What you need to do:
Every line from the one holding "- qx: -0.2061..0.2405" through the one holding "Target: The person" in the data below must be returned exactly, both ends included, with pictures left out and nothing else added.

── Record extracts

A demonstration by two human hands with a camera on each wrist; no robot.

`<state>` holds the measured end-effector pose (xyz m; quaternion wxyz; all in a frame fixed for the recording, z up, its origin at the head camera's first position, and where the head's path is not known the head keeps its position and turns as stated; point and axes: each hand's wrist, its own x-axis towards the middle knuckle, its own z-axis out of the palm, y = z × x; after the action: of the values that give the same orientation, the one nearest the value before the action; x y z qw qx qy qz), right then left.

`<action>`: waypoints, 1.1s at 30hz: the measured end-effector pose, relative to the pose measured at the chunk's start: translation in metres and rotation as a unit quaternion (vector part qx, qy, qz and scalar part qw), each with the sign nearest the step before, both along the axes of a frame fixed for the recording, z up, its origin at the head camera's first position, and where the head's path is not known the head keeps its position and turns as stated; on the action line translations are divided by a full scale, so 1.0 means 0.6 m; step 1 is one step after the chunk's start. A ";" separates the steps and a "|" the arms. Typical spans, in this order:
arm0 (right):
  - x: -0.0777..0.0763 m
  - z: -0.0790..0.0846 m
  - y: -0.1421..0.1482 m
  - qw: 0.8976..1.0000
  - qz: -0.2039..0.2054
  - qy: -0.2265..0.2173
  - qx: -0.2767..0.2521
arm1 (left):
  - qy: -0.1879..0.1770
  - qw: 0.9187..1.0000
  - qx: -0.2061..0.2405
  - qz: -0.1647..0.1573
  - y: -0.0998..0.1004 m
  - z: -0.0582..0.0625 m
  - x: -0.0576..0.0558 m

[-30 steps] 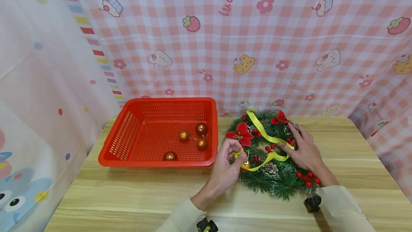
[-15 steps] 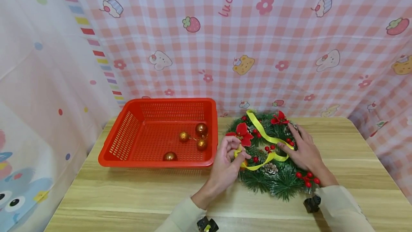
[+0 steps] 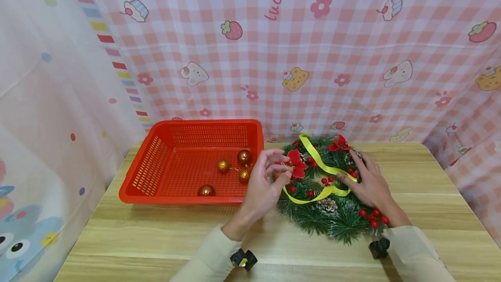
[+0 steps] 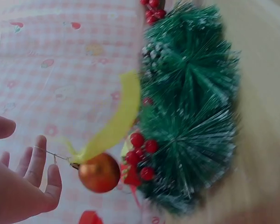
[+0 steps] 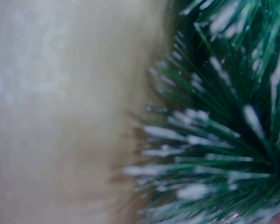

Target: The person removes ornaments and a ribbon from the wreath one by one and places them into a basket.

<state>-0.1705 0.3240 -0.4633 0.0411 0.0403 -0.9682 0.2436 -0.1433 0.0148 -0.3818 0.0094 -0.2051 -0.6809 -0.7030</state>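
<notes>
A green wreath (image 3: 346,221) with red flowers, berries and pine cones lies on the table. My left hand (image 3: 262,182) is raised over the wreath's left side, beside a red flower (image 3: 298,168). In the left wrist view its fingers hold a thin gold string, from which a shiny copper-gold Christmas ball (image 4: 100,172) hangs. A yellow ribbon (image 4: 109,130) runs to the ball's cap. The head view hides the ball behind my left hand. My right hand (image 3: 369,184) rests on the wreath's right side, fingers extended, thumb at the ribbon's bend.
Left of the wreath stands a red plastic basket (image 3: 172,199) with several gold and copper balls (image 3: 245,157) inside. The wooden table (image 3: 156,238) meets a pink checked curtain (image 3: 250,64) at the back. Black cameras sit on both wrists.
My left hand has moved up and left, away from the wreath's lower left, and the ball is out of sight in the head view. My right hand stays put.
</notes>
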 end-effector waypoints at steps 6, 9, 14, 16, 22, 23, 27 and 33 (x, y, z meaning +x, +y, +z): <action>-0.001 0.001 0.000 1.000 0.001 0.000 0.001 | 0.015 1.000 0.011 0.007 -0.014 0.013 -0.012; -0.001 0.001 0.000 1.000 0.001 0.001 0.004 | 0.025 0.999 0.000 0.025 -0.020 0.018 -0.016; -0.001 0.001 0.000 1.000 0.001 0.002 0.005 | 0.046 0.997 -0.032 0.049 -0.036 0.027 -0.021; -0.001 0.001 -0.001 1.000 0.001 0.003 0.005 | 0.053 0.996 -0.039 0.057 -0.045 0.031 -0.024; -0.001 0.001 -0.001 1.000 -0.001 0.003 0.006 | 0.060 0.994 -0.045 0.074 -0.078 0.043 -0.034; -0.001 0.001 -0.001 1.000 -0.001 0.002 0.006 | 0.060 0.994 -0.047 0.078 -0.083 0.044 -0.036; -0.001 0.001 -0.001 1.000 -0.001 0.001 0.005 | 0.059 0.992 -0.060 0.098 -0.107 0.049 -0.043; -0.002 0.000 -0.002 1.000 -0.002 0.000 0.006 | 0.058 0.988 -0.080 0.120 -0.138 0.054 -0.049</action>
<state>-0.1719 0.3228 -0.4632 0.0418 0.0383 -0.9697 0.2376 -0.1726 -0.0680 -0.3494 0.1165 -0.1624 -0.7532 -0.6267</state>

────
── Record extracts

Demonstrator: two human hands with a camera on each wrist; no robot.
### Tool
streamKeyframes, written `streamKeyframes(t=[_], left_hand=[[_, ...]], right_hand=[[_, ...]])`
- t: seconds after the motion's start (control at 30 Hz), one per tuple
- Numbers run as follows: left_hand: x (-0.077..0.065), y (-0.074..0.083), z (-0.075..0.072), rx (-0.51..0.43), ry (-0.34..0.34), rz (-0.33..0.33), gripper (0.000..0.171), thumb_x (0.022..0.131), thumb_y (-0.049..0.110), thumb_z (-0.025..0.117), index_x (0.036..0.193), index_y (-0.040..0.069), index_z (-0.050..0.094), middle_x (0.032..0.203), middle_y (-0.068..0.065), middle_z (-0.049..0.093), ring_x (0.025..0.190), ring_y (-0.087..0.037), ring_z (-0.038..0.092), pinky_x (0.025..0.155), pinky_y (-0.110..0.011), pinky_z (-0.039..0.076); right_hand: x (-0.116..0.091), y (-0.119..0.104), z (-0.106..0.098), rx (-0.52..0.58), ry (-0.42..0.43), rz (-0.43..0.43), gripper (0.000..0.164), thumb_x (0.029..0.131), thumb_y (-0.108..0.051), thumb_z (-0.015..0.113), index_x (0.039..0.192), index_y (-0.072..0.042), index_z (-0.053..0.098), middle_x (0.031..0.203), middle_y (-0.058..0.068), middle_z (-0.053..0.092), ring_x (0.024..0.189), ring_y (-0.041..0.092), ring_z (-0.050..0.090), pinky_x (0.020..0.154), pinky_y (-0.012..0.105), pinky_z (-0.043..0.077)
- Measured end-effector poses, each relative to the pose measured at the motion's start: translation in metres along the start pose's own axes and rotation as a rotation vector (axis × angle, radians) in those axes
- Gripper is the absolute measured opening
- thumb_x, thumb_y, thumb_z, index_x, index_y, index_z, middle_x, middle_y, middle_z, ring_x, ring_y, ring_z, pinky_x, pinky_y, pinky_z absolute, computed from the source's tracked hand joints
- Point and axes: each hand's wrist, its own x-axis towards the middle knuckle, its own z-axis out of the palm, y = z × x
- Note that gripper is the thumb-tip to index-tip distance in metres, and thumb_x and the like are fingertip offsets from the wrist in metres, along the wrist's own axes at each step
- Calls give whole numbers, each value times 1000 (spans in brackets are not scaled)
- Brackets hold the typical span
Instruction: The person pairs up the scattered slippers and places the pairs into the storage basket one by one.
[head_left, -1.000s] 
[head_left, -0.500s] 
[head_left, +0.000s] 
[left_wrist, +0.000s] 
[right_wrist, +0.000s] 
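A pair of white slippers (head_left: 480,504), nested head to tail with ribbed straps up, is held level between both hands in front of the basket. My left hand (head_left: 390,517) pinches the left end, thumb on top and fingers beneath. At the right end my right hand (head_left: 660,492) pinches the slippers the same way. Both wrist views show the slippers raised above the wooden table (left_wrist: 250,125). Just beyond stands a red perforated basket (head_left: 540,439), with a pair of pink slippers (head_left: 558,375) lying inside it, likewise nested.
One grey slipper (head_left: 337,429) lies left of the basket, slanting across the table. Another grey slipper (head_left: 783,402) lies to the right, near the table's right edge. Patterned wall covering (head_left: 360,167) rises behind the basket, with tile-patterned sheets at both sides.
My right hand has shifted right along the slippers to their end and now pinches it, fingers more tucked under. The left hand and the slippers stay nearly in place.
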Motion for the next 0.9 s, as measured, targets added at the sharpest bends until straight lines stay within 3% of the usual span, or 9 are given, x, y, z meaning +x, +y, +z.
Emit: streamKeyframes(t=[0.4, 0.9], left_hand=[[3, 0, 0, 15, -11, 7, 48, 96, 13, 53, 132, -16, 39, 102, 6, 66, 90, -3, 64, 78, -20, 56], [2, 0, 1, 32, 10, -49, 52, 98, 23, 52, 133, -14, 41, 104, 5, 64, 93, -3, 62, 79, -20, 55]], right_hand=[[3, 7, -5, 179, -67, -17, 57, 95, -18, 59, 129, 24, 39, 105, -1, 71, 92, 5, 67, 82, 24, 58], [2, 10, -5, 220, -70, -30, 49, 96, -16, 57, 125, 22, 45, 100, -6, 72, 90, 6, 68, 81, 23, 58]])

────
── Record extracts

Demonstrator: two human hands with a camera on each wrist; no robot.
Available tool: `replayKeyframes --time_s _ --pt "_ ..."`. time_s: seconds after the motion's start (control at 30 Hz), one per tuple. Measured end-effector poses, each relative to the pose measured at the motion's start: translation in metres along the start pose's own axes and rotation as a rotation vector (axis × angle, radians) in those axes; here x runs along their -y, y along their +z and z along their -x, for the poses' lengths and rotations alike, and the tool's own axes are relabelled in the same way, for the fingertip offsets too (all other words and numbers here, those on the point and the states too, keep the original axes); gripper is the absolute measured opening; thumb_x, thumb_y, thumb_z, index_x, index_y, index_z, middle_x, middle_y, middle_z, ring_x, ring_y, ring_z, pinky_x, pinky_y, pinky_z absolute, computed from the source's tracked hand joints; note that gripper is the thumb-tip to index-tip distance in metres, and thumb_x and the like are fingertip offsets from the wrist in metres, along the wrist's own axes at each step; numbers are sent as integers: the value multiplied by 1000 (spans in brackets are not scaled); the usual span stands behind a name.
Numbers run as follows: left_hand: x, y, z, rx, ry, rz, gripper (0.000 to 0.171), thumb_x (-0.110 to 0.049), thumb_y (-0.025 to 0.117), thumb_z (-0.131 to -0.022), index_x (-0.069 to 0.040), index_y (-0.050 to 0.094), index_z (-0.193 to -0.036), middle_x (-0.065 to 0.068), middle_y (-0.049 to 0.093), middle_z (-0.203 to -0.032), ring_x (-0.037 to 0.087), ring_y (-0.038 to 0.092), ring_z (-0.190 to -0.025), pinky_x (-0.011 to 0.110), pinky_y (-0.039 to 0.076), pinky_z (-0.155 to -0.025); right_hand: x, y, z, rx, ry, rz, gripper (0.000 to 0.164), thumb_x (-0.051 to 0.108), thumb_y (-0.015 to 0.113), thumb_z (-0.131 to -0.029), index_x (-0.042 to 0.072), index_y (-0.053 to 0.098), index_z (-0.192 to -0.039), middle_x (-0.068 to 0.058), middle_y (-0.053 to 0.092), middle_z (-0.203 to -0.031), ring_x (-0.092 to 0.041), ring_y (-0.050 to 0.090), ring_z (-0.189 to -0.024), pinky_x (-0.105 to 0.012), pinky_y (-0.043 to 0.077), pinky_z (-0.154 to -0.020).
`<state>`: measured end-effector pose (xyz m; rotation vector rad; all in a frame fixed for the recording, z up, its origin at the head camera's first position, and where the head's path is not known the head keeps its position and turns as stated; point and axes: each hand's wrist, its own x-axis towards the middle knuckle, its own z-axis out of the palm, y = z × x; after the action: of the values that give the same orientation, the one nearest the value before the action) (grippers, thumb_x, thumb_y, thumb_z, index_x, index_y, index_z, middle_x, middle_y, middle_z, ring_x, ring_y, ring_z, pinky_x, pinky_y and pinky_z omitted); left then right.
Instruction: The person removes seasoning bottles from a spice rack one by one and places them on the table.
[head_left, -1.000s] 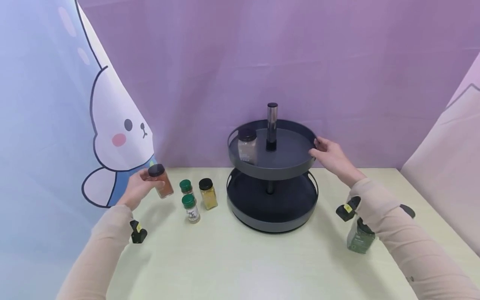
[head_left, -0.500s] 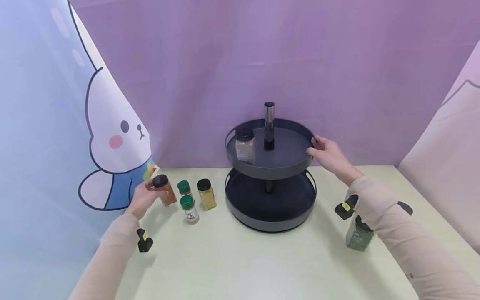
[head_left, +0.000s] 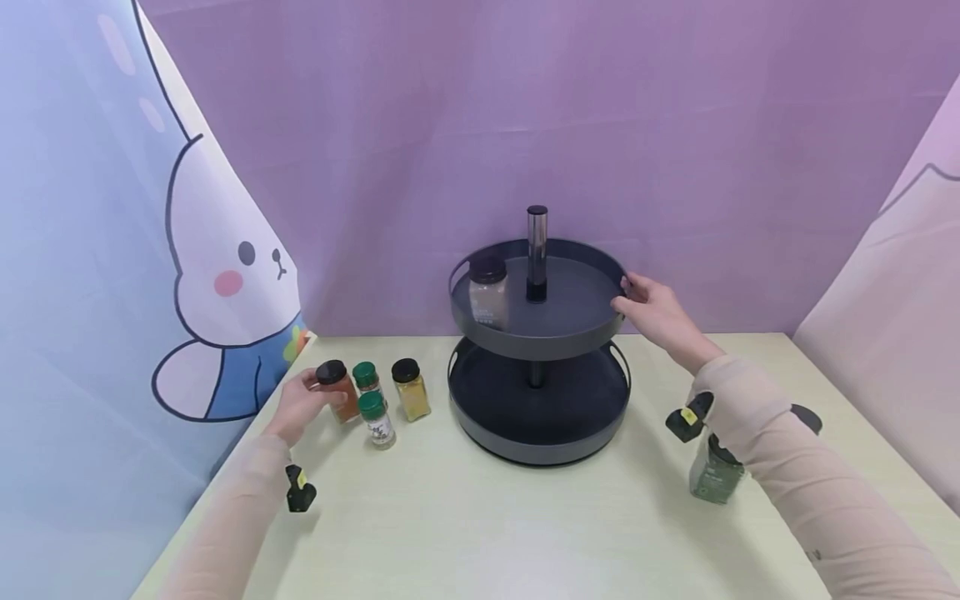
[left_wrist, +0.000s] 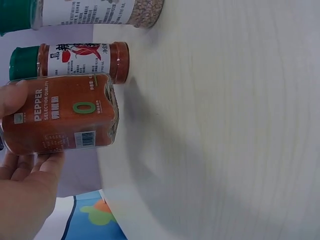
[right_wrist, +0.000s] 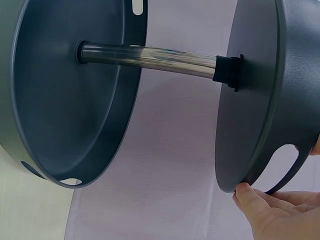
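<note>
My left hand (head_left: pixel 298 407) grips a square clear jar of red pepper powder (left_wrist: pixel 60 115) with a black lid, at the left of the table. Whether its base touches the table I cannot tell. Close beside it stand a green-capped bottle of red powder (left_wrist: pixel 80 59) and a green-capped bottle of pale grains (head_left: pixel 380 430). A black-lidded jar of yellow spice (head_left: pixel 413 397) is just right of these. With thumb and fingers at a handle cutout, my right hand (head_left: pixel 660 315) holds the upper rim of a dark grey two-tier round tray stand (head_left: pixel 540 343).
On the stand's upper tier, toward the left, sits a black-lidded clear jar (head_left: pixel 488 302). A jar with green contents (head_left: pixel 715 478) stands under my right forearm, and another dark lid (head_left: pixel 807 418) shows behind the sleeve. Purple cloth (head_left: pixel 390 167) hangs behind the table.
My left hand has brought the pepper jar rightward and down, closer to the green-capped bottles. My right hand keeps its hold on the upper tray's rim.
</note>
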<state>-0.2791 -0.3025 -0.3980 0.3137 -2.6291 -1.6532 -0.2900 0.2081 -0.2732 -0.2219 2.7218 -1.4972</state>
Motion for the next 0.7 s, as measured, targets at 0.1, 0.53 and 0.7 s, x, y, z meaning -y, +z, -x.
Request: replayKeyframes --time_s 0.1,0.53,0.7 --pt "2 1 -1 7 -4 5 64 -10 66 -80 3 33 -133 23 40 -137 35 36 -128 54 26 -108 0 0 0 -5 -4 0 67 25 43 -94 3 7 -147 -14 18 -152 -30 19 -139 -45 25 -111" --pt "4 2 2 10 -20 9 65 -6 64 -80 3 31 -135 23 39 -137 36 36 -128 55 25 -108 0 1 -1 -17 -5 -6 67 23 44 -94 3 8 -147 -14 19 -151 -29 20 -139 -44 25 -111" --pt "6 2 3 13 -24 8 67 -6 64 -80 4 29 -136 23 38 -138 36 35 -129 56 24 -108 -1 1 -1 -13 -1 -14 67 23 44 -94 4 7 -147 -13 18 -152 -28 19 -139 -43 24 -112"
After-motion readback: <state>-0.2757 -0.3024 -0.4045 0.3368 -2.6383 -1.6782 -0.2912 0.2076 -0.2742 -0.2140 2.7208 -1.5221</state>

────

Result of the exercise:
  - qx: -0.2061..0.2405
  - qz: -0.1647..0.1573
  - y: -0.0998..0.1004 m
  - z: -0.0582..0.0625 m
  - x: -0.0576..0.0558 m

[-30 steps] 
[-15 steps] 
[+0 steps] 
[+0 steps] 
[+0 steps] 

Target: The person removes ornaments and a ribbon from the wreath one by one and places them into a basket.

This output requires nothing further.